To be precise, Witt does not claim that the emergence of modern science and the attendant rise in wealth generally transformed our understanding of gender. He locates the changes quite specifically:

“In the United States and in Western Europe, the number of children produced by the average family has dropped from over seven to less than two. Farming, which was once the occupation of most people, is now done by few, and most people now live in towns and cities where they work away from home. Many of the household tasks that used to be the role of women have now been industrialized or taken outside the home… At the same time, as many of the household tasks done by men have been replaced by automation as well, men have been pushed more and more outside the home to find work…. Moreover, in modern industrial cultures, children are no longer an economic asset, but rather an economic cost… In addition, the kinds of work that are now available outside the home are largely the kinds of work both sexes can do [because it] does not necessarily require greater strength… ‘Social change has thus made it apparent that there was nothing innate about women’s once limited role in society, church, and family’” (69-70).

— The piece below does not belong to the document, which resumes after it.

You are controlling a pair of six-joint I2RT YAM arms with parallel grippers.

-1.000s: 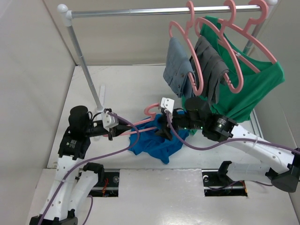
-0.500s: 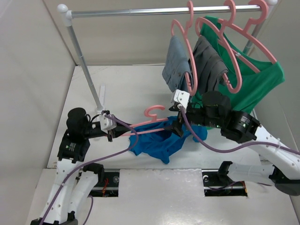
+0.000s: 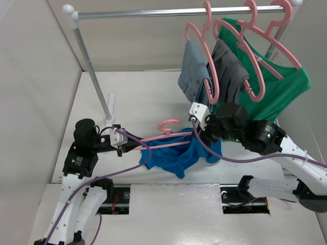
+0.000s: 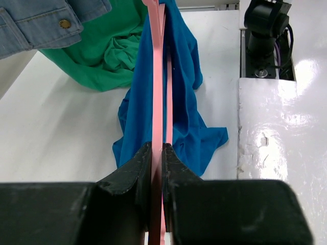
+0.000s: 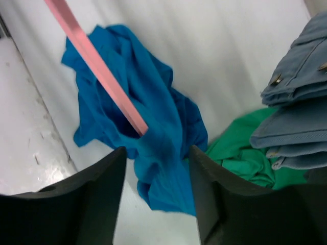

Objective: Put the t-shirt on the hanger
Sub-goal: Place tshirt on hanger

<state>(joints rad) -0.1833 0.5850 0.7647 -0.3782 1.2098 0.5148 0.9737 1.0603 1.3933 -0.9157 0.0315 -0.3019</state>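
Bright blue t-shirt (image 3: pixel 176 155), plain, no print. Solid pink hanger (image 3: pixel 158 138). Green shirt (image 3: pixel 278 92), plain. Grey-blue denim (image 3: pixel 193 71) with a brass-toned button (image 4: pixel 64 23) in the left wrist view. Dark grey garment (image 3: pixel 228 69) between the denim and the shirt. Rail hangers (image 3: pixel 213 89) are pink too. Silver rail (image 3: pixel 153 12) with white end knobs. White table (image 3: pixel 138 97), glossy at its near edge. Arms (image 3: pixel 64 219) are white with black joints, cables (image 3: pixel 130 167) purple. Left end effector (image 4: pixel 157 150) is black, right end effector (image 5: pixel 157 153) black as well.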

The late modern collapse in fertility, the alienation from the land brought about by the Industrial and Market Revolutions, the loss of the home as a place of economic productivity, the disembodiment of modern work — these are not unfortunate ancillary consequences of an otherwise positive shift. To the contrary, in Witt’s own telling, these constitute the specific and necessary preconditions for the plausibility of women’s ordination.


George Tooker: 'Government Bureau' (1956)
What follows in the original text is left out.